Thanks to everyone for the information. I guess it's fair to say a non-GPL version is feasible and likely in the future. I love the language myself and would continue using it myself regardless, but I wanted to clear this up before I start evangelizing it at work. I'm interested to hear more about the pure Julia FFT. I had high hopes on using FFTS https://github.com/anthonix/ffts, but then I discovered it only handles single precision data.
[julia-users] Re: Non-GPL Julia?
should be fairly easy to use fftpack which has single and double precision and is ok from the license. Am Donnerstag, 10. April 2014 21:10:25 UTC+2 schrieb Jay Kickliter: Thanks to everyone for the information. I guess it's fair to say a non-GPL version is feasible and likely in the future. I love the language myself and would continue using it myself regardless, but I wanted to clear this up before I start evangelizing it at work. I'm interested to hear more about the pure Julia FFT. I had high hopes on using FFTS https://github.com/anthonix/ffts, but then I discovered it only handles single precision data.

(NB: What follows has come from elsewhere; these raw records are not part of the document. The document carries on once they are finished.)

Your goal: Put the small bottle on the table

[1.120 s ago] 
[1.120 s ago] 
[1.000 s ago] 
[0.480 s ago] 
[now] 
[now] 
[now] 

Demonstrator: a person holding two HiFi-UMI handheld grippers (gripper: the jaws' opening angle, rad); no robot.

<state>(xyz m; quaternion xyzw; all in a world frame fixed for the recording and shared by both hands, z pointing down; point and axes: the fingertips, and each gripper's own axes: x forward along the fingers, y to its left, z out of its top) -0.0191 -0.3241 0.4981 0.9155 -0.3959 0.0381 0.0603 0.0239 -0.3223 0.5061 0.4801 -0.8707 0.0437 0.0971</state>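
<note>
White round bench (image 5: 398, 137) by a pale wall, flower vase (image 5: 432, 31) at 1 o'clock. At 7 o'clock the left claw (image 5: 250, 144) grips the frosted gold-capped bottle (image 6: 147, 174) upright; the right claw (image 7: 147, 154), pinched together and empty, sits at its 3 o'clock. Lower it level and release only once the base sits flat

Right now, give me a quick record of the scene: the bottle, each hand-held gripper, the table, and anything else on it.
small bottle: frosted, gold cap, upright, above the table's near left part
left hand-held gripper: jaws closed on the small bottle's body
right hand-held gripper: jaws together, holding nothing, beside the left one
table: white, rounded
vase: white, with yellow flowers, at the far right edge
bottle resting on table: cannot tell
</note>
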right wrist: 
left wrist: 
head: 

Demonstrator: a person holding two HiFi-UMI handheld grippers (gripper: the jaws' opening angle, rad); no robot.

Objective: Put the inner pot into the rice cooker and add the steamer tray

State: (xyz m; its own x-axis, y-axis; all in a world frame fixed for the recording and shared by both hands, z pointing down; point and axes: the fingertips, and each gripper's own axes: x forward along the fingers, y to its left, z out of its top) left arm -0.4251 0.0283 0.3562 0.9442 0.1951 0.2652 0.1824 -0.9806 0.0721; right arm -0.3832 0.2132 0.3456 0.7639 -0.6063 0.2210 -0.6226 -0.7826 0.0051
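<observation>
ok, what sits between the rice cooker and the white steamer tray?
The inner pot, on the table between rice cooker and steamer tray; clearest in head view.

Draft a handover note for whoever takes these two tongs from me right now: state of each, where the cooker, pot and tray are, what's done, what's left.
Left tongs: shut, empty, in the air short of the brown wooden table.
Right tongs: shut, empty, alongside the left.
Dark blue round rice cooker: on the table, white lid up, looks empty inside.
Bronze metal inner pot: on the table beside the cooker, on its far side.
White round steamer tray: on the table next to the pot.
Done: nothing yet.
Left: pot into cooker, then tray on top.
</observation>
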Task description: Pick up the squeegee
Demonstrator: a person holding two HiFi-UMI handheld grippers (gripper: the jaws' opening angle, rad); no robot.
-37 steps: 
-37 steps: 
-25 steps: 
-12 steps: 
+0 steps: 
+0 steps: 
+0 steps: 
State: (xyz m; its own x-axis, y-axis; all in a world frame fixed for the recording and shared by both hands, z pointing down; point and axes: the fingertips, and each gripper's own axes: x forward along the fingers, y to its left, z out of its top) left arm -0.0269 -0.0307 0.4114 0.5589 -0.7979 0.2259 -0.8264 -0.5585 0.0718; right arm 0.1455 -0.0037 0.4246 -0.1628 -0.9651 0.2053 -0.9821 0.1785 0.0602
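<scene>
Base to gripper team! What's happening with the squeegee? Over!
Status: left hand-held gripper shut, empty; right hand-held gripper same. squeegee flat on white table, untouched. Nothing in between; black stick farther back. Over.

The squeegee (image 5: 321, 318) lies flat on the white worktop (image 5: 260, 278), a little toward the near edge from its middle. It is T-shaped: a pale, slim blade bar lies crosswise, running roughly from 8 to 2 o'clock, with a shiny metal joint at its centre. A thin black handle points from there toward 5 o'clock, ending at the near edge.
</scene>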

[julia-users] Re: Non-GPL Julia?
I think it helps to distinguish in the license discussion build dependencies and runtime dependencies. As far as I can see: - Core Julia, which consists of libjulia (statically linking libuv and llvm) and the repl, are MIT licensed - Base Julia has some GPL dependencies. But to get rid of them one just has to remove the shared library and of course not use the functionality. It seems only fftw and SuiteSparse are runtime GPL dependencies. Am Donnerstag, 10. April 2014 15:26:55 UTC+2 schrieb Jay Kickliter: There are bits and pieces in Github issues and posts, but can post a definitive list of what needs to be replaced/removed to make Julia non GPL? Will any functionality be missing? From what I understand I can use MKL for some stuff. I've read that MKL has the ability to mimic FFTW, but will Julia use that interface? For the record I'm not anti-GPL. I'd like to pitch Julia to my company as alternative to Matlab and C++. But our customers can't accept a project built with GPL. It's not a problem now, but I'm looking down the road when Julia can be compiled in to executables.